**To do:** In how many lines of the material below does the string "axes" appear? Answer with a single number.
==== Raw data
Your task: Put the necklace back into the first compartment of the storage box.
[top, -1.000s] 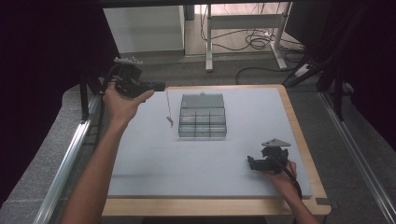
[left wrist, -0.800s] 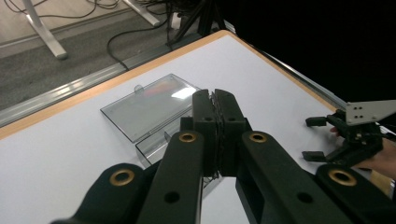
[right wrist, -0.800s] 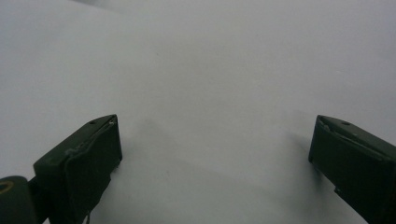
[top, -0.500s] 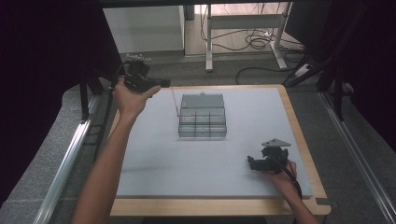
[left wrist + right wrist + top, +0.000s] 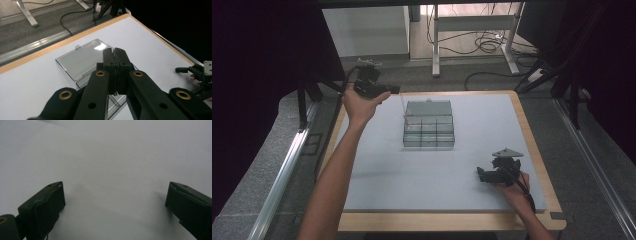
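High view: we see the clear compartment box (image 5: 429,131) mid-table (image 5: 377,175), lid open; the left gripper (image 5: 393,90) dangles a thin wire-like item just beside it, which could swing and snag the rim. Left gripper view: jaws pinched together, grip looks slight, so slippage is likely. Right gripper view: the right gripper (image 5: 113,202) rests spread wide and empty.

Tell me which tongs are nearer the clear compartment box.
Left. The left tongs hang shut above the table's far-left part, just beyond the clear compartment box's open lid. The right tongs rest open on the mat near the front-right edge, farther off.
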The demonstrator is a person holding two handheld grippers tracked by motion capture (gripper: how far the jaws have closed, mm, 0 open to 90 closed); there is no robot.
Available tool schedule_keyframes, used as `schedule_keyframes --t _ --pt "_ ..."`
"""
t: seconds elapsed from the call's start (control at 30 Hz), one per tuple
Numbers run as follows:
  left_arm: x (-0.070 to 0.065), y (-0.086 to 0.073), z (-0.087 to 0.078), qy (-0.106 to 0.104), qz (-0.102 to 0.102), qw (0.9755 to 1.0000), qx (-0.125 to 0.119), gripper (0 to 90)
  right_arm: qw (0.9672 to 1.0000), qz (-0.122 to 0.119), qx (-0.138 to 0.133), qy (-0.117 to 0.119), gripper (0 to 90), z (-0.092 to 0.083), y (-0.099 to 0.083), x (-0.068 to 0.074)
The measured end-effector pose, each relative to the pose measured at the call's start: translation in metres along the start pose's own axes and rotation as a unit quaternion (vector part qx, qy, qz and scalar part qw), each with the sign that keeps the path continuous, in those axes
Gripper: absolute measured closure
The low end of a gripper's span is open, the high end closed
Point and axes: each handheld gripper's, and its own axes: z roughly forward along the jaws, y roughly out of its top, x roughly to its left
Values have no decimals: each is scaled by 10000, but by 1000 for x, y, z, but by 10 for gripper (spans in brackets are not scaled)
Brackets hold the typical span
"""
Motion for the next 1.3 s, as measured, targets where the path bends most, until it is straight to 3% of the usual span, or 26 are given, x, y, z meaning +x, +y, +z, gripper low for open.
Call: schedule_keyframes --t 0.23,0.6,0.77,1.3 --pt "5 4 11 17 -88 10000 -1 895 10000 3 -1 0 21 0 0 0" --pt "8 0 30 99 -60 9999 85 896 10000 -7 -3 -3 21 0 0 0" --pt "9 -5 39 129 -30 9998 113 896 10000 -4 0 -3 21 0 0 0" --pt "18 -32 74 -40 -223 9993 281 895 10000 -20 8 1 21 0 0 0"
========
**Solution:** 2